Below this task are records; return each one exactly and omit its images.

☆ ☆ ☆ ☆ ☆

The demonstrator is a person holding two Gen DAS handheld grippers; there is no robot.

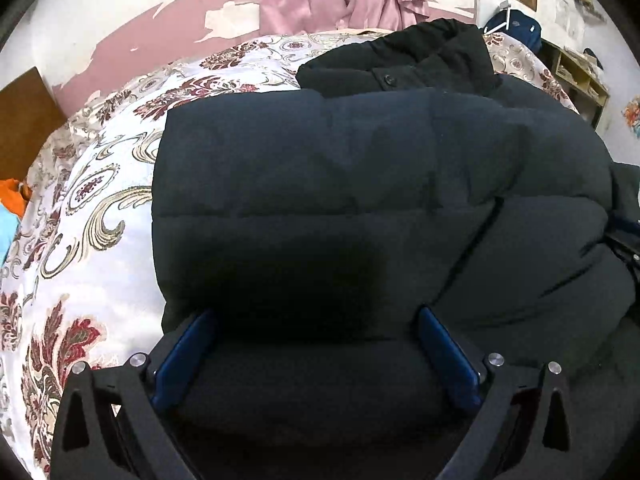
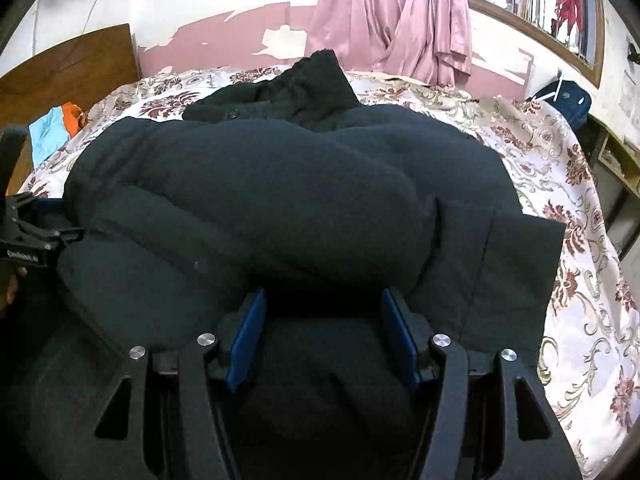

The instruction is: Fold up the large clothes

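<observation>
A large black puffy jacket (image 1: 360, 160) lies folded in on itself on a floral bedspread (image 1: 100, 200). Its collar with a button (image 1: 420, 56) lies at the far end. My left gripper (image 1: 316, 314) hangs over the jacket's near edge, blue pads (image 1: 184, 352) wide apart and pressing on nothing. In the right wrist view the jacket (image 2: 260, 184) bulges in thick rolls with a flat panel at the right. My right gripper (image 2: 324, 293) stands open just above the near fold, fabric below and between its pads (image 2: 248, 340). The left gripper (image 2: 40, 236) shows at that view's left edge against the jacket's side.
Bedspread (image 2: 560, 184) shows bare to the right and far side of the jacket. Pink curtains (image 2: 400, 20) hang on the wall behind. A wooden headboard (image 2: 68, 68) and an orange and blue cloth (image 2: 56, 124) are at the left; a blue bag (image 2: 568, 100) at the right.
</observation>
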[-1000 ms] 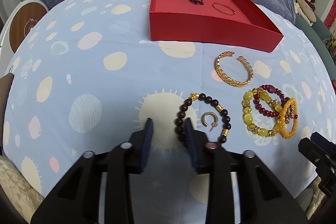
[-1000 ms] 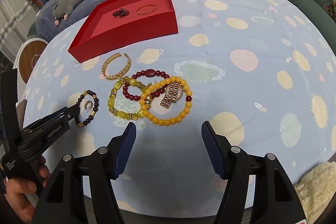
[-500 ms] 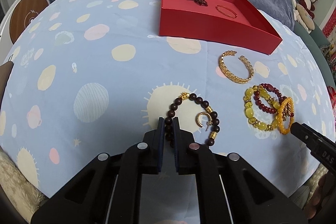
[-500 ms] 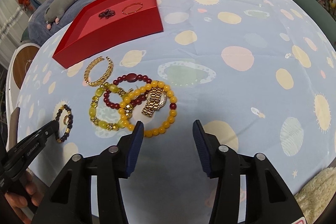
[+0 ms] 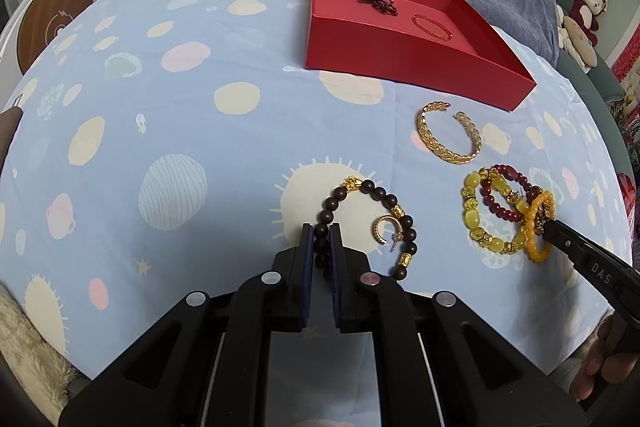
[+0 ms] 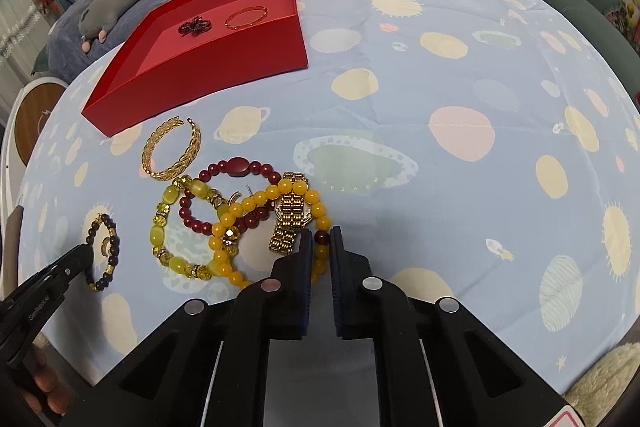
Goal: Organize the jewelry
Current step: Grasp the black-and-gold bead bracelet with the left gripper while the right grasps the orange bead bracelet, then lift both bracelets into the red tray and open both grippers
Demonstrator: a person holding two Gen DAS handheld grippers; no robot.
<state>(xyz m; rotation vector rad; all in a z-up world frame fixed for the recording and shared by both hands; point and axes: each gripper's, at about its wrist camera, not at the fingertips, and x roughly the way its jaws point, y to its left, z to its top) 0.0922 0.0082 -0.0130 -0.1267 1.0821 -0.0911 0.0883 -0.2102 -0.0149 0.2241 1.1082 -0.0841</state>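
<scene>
In the left wrist view my left gripper (image 5: 320, 233) is shut on the near side of a dark brown bead bracelet (image 5: 384, 195), which lies on the cloth with a gold hoop earring (image 5: 385, 229) inside its ring. In the right wrist view my right gripper (image 6: 320, 239) is shut on the near edge of an orange bead bracelet (image 6: 256, 203). That bracelet lies in a pile over a gold watch (image 6: 291, 215), a red bead bracelet (image 6: 238, 167) and a yellow bead bracelet (image 6: 168, 219). A gold cuff (image 6: 172, 147) lies apart, nearer the red box (image 6: 200, 67).
The red box holds a dark beaded piece (image 6: 195, 25) and a thin gold bangle (image 6: 246, 17). A blue planet-print cloth (image 6: 460, 87) covers the round table. Plush toys (image 6: 112, 3) lie on the blue bedding behind. A hand (image 5: 604, 375) grips the right tool.
The left jaws have shut on the dark bracelet. The right jaws, wide open a second ago, have come forward and down onto the pile and shut on the orange bracelet.
</scene>
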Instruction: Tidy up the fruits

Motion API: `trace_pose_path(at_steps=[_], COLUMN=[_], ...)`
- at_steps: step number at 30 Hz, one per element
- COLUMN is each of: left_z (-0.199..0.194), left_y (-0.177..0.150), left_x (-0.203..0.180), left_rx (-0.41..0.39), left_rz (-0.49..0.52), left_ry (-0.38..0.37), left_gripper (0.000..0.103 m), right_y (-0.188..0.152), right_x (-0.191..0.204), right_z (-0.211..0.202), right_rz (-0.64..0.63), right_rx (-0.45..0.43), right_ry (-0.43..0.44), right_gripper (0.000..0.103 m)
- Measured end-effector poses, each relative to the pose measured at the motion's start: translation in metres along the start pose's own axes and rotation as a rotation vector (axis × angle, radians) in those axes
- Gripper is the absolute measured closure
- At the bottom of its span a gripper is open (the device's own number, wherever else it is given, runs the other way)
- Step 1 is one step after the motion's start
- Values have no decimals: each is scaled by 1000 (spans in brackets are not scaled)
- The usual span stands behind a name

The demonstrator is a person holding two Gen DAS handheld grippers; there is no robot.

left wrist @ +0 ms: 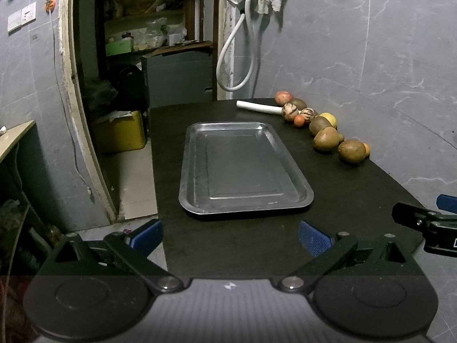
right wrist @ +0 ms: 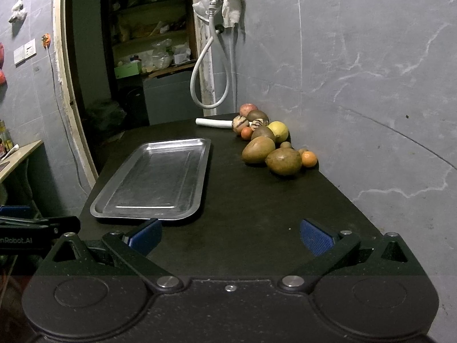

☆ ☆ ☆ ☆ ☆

- Result of the exercise -
The demonstrator is a person holding two Gen DAS handheld grippers; there is no robot.


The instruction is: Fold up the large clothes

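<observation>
A large black puffy jacket (image 1: 360, 160) lies folded in on itself on a floral bedspread (image 1: 100, 200). Its collar with a button (image 1: 420, 56) lies at the far end. My left gripper (image 1: 316, 314) hangs over the jacket's near edge, blue pads (image 1: 184, 352) wide apart and pressing on nothing. In the right wrist view the jacket (image 2: 260, 184) bulges in thick rolls with a flat panel at the right. My right gripper (image 2: 324, 293) stands open just above the near fold, fabric below and between its pads (image 2: 248, 340). The left gripper (image 2: 40, 236) shows at that view's left edge against the jacket's side.
Bedspread (image 2: 560, 184) shows bare to the right and far side of the jacket. Pink curtains (image 2: 400, 20) hang on the wall behind. A wooden headboard (image 2: 68, 68) and an orange and blue cloth (image 2: 56, 124) are at the left; a blue bag (image 2: 568, 100) at the right.
</observation>
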[-1000 ms] 
[-1000 ms] 
[-500 ms] 
[-500 ms] 
[+0 ms] 
[+0 ms] 
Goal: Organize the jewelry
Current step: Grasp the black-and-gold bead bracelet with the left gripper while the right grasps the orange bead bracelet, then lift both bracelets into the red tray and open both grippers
Demonstrator: a person holding two Gen DAS handheld grippers; no robot.
<state>(xyz m; rotation vector rad; all in a z-up world frame fixed for the recording and shared by both hands; point and axes: each gripper's, at about its wrist camera, not at the fingertips, and x roughly the way its jaws point, y to its left, z to its top) 0.0922 0.0082 -0.0130 -0.1267 1.0821 -0.0911 0.0883 -0.2102 -0.0149 0.2241 1.1082 -0.0841</state>
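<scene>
In the left wrist view my left gripper (image 5: 320, 233) is shut on the near side of a dark brown bead bracelet (image 5: 384, 195), which lies on the cloth with a gold hoop earring (image 5: 385, 229) inside its ring. In the right wrist view my right gripper (image 6: 320, 239) is shut on the near edge of an orange bead bracelet (image 6: 256, 203). That bracelet lies in a pile over a gold watch (image 6: 291, 215), a red bead bracelet (image 6: 238, 167) and a yellow bead bracelet (image 6: 168, 219). A gold cuff (image 6: 172, 147) lies apart, nearer the red box (image 6: 200, 67).
The red box holds a dark beaded piece (image 6: 195, 25) and a thin gold bangle (image 6: 246, 17). A blue planet-print cloth (image 6: 460, 87) covers the round table. Plush toys (image 6: 112, 3) lie on the blue bedding behind. A hand (image 5: 604, 375) grips the right tool.
The left jaws have shut on the dark bracelet. The right jaws, wide open a second ago, have come forward and down onto the pile and shut on the orange bracelet.
</scene>
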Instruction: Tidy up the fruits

Motion API: `trace_pose_path(at_steps=[_], COLUMN=[_], ...)`
- at_steps: step number at 30 Hz, one per element
- COLUMN is each of: left_z (-0.199..0.194), left_y (-0.177..0.150), left_x (-0.203..0.180), left_rx (-0.41..0.39), left_rz (-0.49..0.52), left_ry (-0.38..0.37), left_gripper (0.000..0.103 m), right_y (-0.188..0.152), right_x (-0.191..0.204), right_z (-0.211..0.202), right_rz (-0.64..0.63), right_rx (-0.45..0.43), right_ry (-0.43..0.44), right_gripper (0.000..0.103 m)
- Measured end-effector poses, each relative to the pose measured at the motion's start: translation in metres along the start pose's own axes and rotation as a rotation vector (axis × angle, radians) in those axes
- Gripper is the absolute measured closure
- At the bottom of its span a gripper is open (the device's own number, wherever else it is given, runs the other way)
- Step 1 is one step after the motion's start
- Values have no decimals: each is scaled by 1000 (spans in brackets are not scaled)
- The usual span stands behind a name

The demonstrator is a person holding two Gen DAS handheld grippers; there is no robot.

left wrist @ +0 ms: 
right wrist @ +0 ms: 

No further work remains on the exercise.